Figure 1. First, the bio-signal storage service collects bio-signals and stores the collected bio-signals in big bata-based NoSQL. Second, the algorithm execution service develops an execution engine for executing the bio-signal analysis algorithms developed in various development languages.
3.1. Bio-Signal Storage Design
The data accumulated by wearable health devices typically form big data.
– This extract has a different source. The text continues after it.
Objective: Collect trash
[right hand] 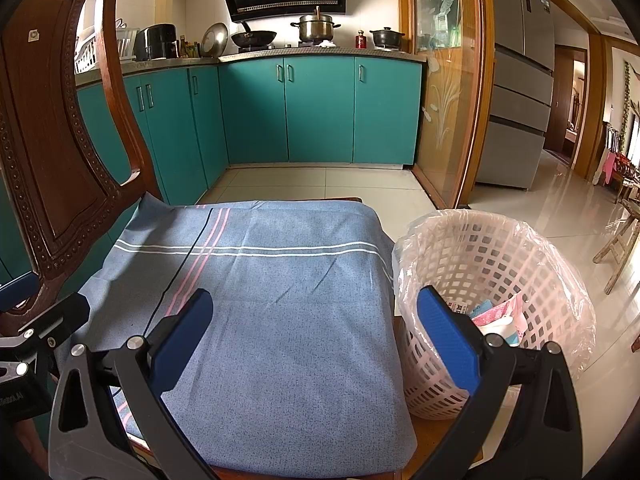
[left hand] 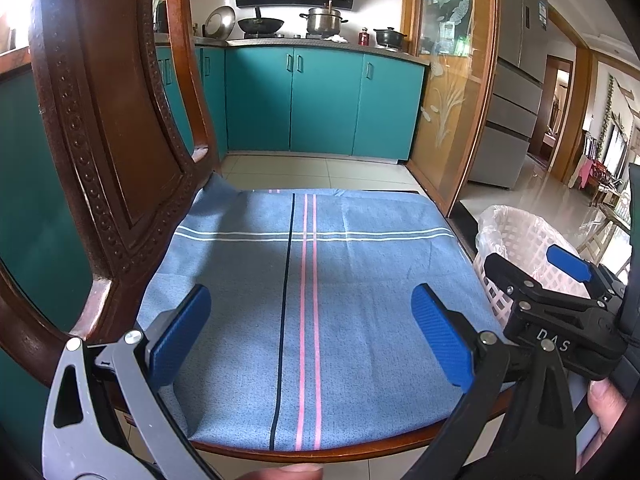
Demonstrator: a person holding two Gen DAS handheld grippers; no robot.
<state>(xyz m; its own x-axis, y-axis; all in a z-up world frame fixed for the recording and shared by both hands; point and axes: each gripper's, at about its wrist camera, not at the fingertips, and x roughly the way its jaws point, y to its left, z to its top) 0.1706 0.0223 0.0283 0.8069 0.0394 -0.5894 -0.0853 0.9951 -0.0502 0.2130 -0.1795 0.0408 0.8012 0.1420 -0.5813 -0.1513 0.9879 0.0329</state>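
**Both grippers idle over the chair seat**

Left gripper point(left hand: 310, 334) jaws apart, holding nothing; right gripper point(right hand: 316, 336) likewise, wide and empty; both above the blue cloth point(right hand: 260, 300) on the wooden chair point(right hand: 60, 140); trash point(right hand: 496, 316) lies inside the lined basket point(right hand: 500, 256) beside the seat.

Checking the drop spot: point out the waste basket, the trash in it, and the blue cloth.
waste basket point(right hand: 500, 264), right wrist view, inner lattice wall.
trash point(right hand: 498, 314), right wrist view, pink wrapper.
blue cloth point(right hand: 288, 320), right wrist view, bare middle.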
For instance, when the ECG sampling rate is 500 Hz, the system collects 500 pieces of data per second from an individual. Suppose it can gather them for a day. Then, the amount is 43,200,000 pieces of data. If it gathers them from more than 1000 people for a year or so, the amount of ECG data increases exponentially. The database storing such big data must secure scalability. As we know it, however, the relational database management system (RDBMS) has difficult aspects of processing such explosive vital sign data. Since RDBMS stores structured data, it uses data consistency and normalization and provides high performance. However, we face a huge problem to process unstructured data and big data beyond zettabytes [
27]. There is a need for a new way of storing and processing big unstructured or semi-structured data, which we call NoSQL. NoSQL is a non-relational database where its table schema is not fixed, join operation is not supported, and its horizontal expansion is easy. Therefore, NoSQL is more suitable for processing a vast number of data [
28].
NoSQL can be divided into three ways of storing: Key-value store, document store, and column store. The key-value store database stores, retrieves, and manages data as a key/value pair. A document store NoSQL database retrieves data by more complex conditions than key/value types, and its typical examples are MongoDB and CouchDB. Column store databases have a more powerful scalability in, for example, Cassandra and HBase.
In this paper, according to the bio-signal characteristics of
Figure 2, the bio-signal raw data and feature data are stored in a storage. Bio-signal raw data is stored in NoSQL based on big data, and feature data is stored in Datawarehouse for big data analysis. Since recent bio-signals reflect various bio-signals such as electrocardiogram, respiration, respiration, SpO2, etc. to analyze disease or health conditions. To facilitate the search and analysis of bio-signals, raw data and feature data should be stored separately. In addition, this bio-signal classification method is easy to further expand feature data according to various bio-signal analysis techniques.
3.1.1. Design of Bio-Signal Raw Data Storage
In this paper, we designed a wide column database based on big data to store raw bio-signal data. This is due to the fact that the wide column database has excellent compression, distributed processing, aggregation processing (sum, count, avg, etc.), and query operation speed and scalability of large amounts of data. In addition, it is important to analyze bio-signals in units of year/month/week/day. Therefore, the column-oriented wide column database is easy to retrieve only the information of raw bio-signal data. In addition, this paper designed a bio-signal raw data storage using HBase, which is mainly used in the wide column database.
Raw data on their own have no meaning. They must have more meaningful attributes together such as the time when raw data are measured, whose data are, sampling rates, types of bio-signals, etc., as well as the raw bio-signals such as ECG, respiration, and acceleration data.
Table 1 shows an example of the data table that we have designed, using HBase. HBase stores data in a key-value format. Therefore, ‘Row-Key’ specifies the measurement date and ID. The ‘Data’ column is the bio-signal information. The ‘User’ column is the user information that measured the bio-signals. We need information about the types of bio-signals such as electrocardiogram, acceleration, respiration, etc., and the hertz (Hz) which is the sampling frequency of the signal to analyze bio-signals. Moreover, ‘User’ information includes age and gender, since the analysis techniques of bio-signal analysis algorithms vary according to age and gender.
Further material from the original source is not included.